終わらない戦い
ARCショップメーカーの新バージョンは、市場へ出ると同時に大きな反響を呼んだ。
「こんなに簡単に作れるのか。」
「社員教育がほとんどいらない。」
「これなら更新も自分たちでできる。」
西園寺は毎日のように営業へ出ていた。
値上げした二十九万八千円という価格に驚く企業は多い。
だが、一度デモを見せると反応は一変した。
「思っていたものと違う。」
「これはホームページ作成ソフトじゃない。」
「ネットショップ運営そのものを変える商品だ。」
契約。
また契約。
紹介。
さらに紹介。
紹介された企業が契約し、その企業がまた別の企業を紹介する。
西園寺が作り上げた営業手法は、他の営業担当にも少しずつ広がっていった。
「価格ではなく、お客様の課題を聞け。」
「商品を売るな。」
「利益を売れ。」
営業部の空気が変わり始めていた。
◇
もちろん、すべてが順調だったわけではない。
競合会社の七万八千円という価格は、想像以上の武器だった。
相見積もりになれば、
「機能は魅力的だけど、価格差が大きすぎる。」
そう言って競合を選ぶ企業も少なくない。
営業から戻った西園寺は、資料を机へ置いた。
「今日は三件訪問しました。」
「契約は一件です。」
悠は資料を受け取り、静かに目を通す。
「残り二件は?」
「価格でした。」
西園寺は苦笑する。
「どうしても七万八千円には勝てません。」
悠は小さく頷いた。
「想定通りです。」
「価格だけを見る会社もある。」
「そこは追わなくていい。」
西園寺は笑う。
「はい。」
「私たちの商品を理解していただける会社だけを増やします。」
その表情に焦りはなかった。
負ける営業もあれば、勝つ営業もある。
それが営業という仕事だった。
◇
それから三か月。
市場はさらに熱を帯びていった。
新聞には、
**『ネットショップ市場、急拡大』**
という見出しが踊る。
企業は次々とインターネットへ参入し始める。
ARCも売れる。
競合も売れる。
価格重視の企業は競合へ。
使いやすさや将来性を重視する企業はARCへ。
市場そのものが大きくなっていた。
◇
そんなある日。
西園寺が慌ただしく事務所へ戻ってきた。
「社長。」
「競合が新しいキャンペーンを始めました。」
悠は資料を受け取る。
大きく書かれていた。
**ご紹介キャンペーン実施中!**
**ご紹介一件につき 二万円キャッシュバック!**
白石が思わず声を上げる。
「ここまでやるの?」
九条も画面から目を離した。
西園寺は悔しそうに笑う。
「営業としては、かなり厳しいですね。」
「紹介だけで二万円。」
「価格だけで比較されると、こちらは不利になります。」
事務所が静まり返る。
悠は資料を見つめたまま、小さく笑った。
「やっぱり強いな。」
西園寺が頷く。
「資本力があります。」
「ここまでの販促は、普通の会社にはできません。」
悠はゆっくり椅子にもたれた。
「資本の力は恐ろしい。

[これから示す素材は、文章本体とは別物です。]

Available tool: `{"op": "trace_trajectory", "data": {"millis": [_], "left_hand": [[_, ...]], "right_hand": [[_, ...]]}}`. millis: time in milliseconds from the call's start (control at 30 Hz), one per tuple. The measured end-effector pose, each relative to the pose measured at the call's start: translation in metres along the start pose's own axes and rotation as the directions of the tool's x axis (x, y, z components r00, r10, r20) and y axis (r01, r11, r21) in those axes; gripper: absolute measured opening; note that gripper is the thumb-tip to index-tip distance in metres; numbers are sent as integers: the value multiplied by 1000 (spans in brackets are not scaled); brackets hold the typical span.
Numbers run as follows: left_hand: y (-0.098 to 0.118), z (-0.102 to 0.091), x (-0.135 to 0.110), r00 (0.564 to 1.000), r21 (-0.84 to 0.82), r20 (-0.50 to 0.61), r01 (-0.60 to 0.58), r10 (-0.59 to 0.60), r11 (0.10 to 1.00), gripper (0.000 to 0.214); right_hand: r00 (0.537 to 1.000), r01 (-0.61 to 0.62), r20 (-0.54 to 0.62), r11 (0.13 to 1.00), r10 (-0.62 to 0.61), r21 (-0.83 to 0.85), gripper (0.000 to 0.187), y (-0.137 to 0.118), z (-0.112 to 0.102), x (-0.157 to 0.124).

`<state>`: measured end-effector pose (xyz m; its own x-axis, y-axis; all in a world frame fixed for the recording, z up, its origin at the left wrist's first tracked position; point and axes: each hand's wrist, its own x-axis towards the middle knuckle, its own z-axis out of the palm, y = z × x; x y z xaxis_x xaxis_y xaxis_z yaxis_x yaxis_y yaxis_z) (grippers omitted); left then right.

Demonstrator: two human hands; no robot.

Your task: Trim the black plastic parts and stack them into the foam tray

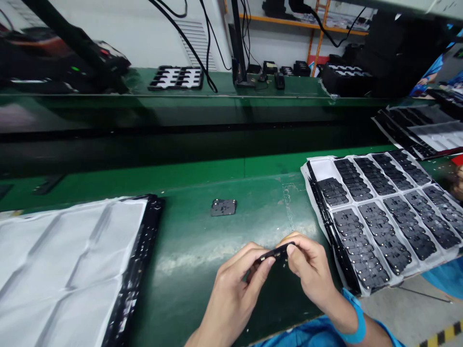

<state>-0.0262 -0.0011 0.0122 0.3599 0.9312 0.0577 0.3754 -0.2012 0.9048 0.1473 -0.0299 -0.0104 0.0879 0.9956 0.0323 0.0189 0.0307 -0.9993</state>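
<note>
Presently, at far left, a white-lined tray [68, 260] lay on the green bench [188, 308], faint ridges dividing its surface, its black edge turned toward the middle. Beyond and a little right of it, a small black-and-white tray [176, 77] sat on the raised back ledge.

Next along, one loose black plate [223, 207] lay flat on the bench, touching neither hand nor tray.

Then the work itself. The left hand [235, 282] pinched the left end of a thin black part [277, 252] between thumb and fingers; the right hand [313, 267] gripped the other end likewise, a blue band [356, 320] about its wrist. The part was held clear above the bench, nearly edge-on to the view, right end slightly higher. Step in hand, by my judgement: two-handed handling or checking of a single piece. Because the part showed mostly its edge, I could not tell whether anything was being fitted or pressed. From such a hold, the next move called for steady fingertips and light, even pressure at both ends.

Rightmost, near the right hand, a compartmented tray [321, 168] held rows of similar dark plates [361, 250], overlapping one another (the far left compartment showed bare white lining behind its short row).
</note>
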Motion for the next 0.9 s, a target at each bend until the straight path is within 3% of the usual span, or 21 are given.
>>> {"op": "trace_trajectory", "data": {"millis": [300,633,900], "left_hand": [[-8,0,0,1000,-30,13,5,-4,1000,24],[-8,2,3,998,-43,63,14,-11,999,26],[-4,5,4,997,-81,79,-1,8,997,25]], "right_hand": [[999,40,-32,999,-39,25,25,2,3,2],[999,-36,-4,991,37,130,36,4,-1,0],[998,43,-42,992,-38,116,24,10,-2,1]]}}
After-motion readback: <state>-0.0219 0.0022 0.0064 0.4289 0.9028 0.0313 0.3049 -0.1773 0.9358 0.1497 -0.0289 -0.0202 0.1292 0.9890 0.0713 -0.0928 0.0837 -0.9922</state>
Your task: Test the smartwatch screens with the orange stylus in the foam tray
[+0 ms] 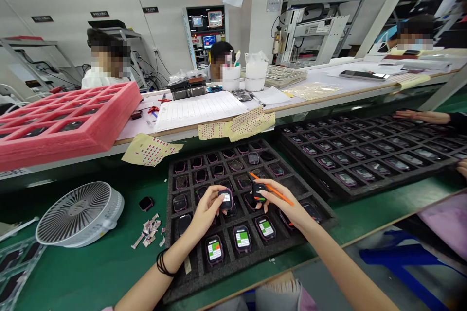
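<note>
My left hand (209, 206) is closed on a purple-framed smartwatch body (226, 199) with a lit white screen. In my right hand (280, 199) is a second watch body (259, 192), dark with some orange and green on its face. An orange stick, perhaps a pen (272, 188), lies across the same hand. Both hands hover over a black foam tray (233, 265) whose pockets hold many watches. Along its near row, several watches show green and white screens, such as this lit watch (242, 238). My forearms cover some pockets.
A round grey fan (78, 214) stands at left, near a loose watch (146, 203) and scattered pinkish strips (149, 231). Another black tray (365, 155) of watches lies right, under a co-worker's hand (423, 116). Behind are a raised shelf with papers (200, 111) and pink foam (73, 121).
</note>
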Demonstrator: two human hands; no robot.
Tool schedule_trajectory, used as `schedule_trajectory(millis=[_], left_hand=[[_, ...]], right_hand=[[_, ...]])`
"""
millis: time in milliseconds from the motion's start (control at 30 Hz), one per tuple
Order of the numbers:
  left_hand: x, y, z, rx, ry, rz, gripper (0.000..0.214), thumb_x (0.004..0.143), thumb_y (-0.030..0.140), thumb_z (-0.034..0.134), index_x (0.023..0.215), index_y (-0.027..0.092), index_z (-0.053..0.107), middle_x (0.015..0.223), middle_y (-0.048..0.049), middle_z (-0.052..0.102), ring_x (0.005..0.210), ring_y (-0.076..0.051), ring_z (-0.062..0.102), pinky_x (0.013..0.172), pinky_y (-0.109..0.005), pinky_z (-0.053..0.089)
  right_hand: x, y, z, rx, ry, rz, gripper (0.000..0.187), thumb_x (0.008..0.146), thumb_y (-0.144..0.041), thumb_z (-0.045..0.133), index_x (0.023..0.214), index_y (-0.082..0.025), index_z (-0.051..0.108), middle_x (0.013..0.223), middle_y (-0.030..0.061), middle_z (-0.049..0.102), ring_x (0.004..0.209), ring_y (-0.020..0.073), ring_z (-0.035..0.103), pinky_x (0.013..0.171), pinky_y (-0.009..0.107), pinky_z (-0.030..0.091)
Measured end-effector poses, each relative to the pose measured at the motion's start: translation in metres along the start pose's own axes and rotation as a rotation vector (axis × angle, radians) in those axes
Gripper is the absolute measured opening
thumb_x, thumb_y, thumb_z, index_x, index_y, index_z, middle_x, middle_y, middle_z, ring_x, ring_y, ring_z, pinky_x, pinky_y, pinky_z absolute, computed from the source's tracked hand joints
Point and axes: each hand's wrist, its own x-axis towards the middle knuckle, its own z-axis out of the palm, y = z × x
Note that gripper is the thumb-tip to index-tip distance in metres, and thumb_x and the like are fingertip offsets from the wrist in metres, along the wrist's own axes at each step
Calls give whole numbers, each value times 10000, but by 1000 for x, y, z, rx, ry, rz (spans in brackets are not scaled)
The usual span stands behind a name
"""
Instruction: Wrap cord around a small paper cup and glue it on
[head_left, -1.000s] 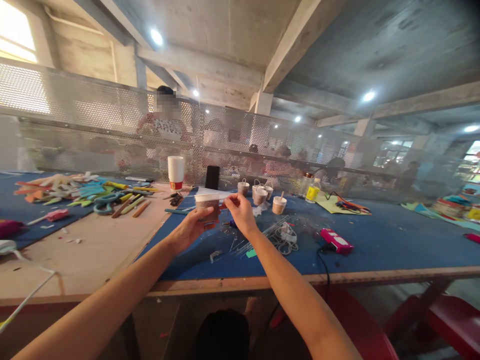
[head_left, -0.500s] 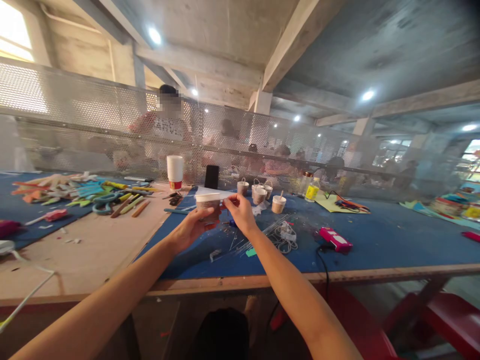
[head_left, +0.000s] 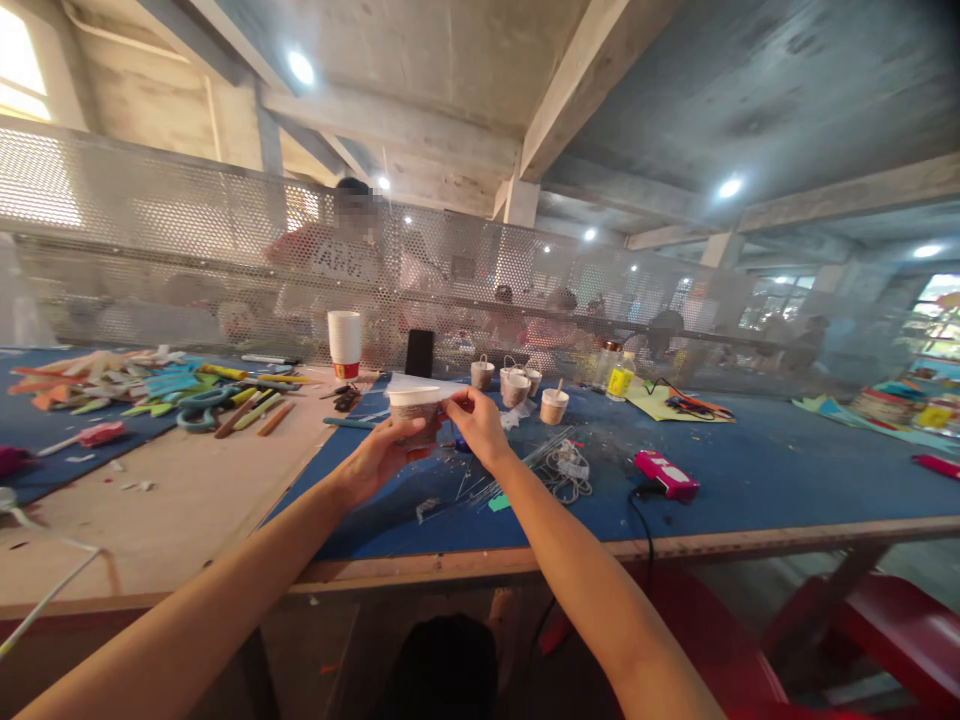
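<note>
A paper cup (head_left: 414, 408) with a white upper band and a brown lower part is held above the blue mat. My left hand (head_left: 382, 455) grips it from the left and below, thumb across its side. At the cup's right side my right hand (head_left: 471, 420) is closed in a pinch; what lies between its fingertips is too small to make out. Behind the hands stand several small cups (head_left: 516, 388) with looped handles. One cup with a stick (head_left: 553, 406) stands to their right. Tangled white cord (head_left: 570, 470) and thin clear strips lie beside my right forearm.
A stack of white cups (head_left: 344, 345) and a dark phone (head_left: 420, 353) stand at the back. Scissors (head_left: 199, 412), markers and coloured scraps pile up at left. A pink device (head_left: 666, 475) with a black cable lies right. Behind the perforated screen (head_left: 450, 270) is a person.
The view has shifted slightly, so the table things sit a little further left. Both hands keep the same hold at the cup. The person behind the screen has moved slightly right.
</note>
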Motion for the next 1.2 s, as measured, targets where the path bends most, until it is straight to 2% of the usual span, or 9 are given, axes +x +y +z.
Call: schedule_trajectory(millis=[233,400,667,833,1067,1200], left_hand=[[2,-2,-2,8,-16,-11,398,803,274,763,1185,164,751,1173,-121,768,931,-238,713,810,-325,558],[2,-3,-2,32,-14,-20,399,814,290,754,1192,165,743,1195,-120,754,972,-248,701,822,-335,552],[1,2,-1,33,2,-14,373,842,317,746,1181,161,747,1111,-111,773,815,-194,691,738,-299,545],[3,3,-2,13,-13,-22,428,861,321,735,1258,168,693,1168,-125,757,864,-224,729,781,-329,569],[5,1,-5,37,37,-62,377,891,354,699,1220,171,718,1150,-126,761,816,-220,739,709,-305,571],[6,-1,-6,50,39,-39,379,877,367,713,1187,151,727,1126,-127,761,864,-226,726,750,-312,568]], right_hand=[[2,1,-3,95,-39,77,182,763,-364,721,741,-203,639,711,4,707,749,197,692,751,304,526],[5,4,-4,199,-80,140,249,708,-402,769,737,-189,643,709,1,694,722,187,691,759,306,537],[2,6,0,322,-90,178,253,737,-412,766,813,-184,686,822,21,737,779,185,718,860,338,555],[1,5,-1,361,-72,193,220,724,-381,772,799,-190,693,818,11,737,776,178,713,866,337,559],[1,3,-4,270,-84,140,348,833,-530,663,801,-187,707,839,43,755,809,197,725,839,333,560],[0,6,-3,137,-92,93,300,771,-481,752,835,-190,710,798,31,752,823,198,720,808,309,546]])
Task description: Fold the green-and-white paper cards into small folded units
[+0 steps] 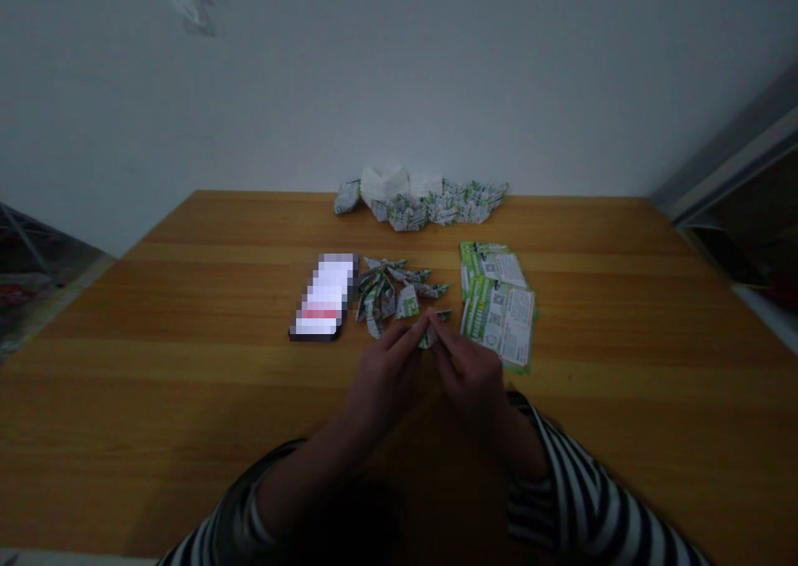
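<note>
My left hand (390, 366) and my right hand (470, 366) meet at the fingertips near the middle of the wooden table (187, 400). Both pinch a small folded paper piece (427, 339), printed green and white; the fingers cover most of it. Just beyond my hands lies a loose group of folded paper pieces (380, 292), pointed and printed alike. To the right of them, flat printed leaflets (499, 321) in green and white lie overlapping, close to my right hand.
Left of the folded pieces lies a phone (325, 296) with a lit, pixelated screen. Along the back edge, by the wall (399, 76), stands a row of crumpled-looking printed paper shapes (430, 207) with white paper (385, 185) among them.
</note>
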`<state>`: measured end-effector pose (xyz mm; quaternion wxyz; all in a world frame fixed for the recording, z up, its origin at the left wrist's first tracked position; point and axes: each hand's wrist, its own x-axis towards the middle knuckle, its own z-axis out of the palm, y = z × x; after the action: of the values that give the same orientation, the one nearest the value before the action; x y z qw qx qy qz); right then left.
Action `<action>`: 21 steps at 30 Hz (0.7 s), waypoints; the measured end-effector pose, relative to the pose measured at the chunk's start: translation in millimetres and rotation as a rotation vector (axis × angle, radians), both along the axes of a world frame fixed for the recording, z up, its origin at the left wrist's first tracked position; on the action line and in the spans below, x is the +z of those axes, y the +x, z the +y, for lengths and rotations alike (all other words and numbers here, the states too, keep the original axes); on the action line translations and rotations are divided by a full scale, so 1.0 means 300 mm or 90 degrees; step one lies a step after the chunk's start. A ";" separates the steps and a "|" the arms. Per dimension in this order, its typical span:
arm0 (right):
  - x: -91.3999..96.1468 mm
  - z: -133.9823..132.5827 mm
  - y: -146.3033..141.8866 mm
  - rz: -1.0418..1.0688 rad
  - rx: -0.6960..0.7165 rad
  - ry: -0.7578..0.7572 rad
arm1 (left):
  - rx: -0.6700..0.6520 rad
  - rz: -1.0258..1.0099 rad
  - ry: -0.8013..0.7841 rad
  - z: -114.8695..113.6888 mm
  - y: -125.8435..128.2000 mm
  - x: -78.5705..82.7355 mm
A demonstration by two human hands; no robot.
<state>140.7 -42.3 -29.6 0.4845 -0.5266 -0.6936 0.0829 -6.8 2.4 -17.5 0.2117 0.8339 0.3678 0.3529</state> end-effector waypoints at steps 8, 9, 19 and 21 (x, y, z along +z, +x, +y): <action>0.020 0.012 0.009 0.251 -0.123 0.031 | -0.006 -0.287 -0.414 -0.019 0.049 0.011; 0.019 0.014 0.013 0.275 -0.137 0.025 | -0.020 -0.330 -0.487 -0.019 0.053 0.012; 0.027 0.012 0.005 0.287 0.037 -0.060 | 0.082 -0.388 -0.549 0.032 0.023 0.044; 0.028 0.008 -0.009 0.358 0.057 -0.110 | 0.113 -0.367 -0.488 0.033 0.020 0.044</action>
<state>137.9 -39.9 -21.3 0.6068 -0.4913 -0.5448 0.3058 -0.7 12.3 -4.3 0.5658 0.5295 0.4674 0.4255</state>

」
その一言には、大企業と戦う難しさへの率直な実感が込められていた。
白石が不安そうに尋ねる。
「どうする?」
悠はすぐには答えなかった。
窓の外を眺める。
街には、新しくできたネットショップの広告が目立つようになっていた。
市場はまだ伸びている。
だが、このまま価格競争と販促合戦を続ければ、いつか必ず限界が来る。
その時だった。
頭の中に、静かな声が響く。
『相棒。』
悠は心の中で答える。
(どうした。)
『この戦いは、まだ終わりません。』
(分かってる。)
『ですが。』
『戦う場所を変えることはできます。』
悠は目を閉じた。
その言葉の意味を考える。
AIは続けなかった。
答えを押しつけることはしない。
ただ、未来を知る相棒として、相棒を導く。
悠はゆっくりと目を開く。
「……戦う場所を変えるか。」
悠はこの言葉の意味を更に深く考え込む。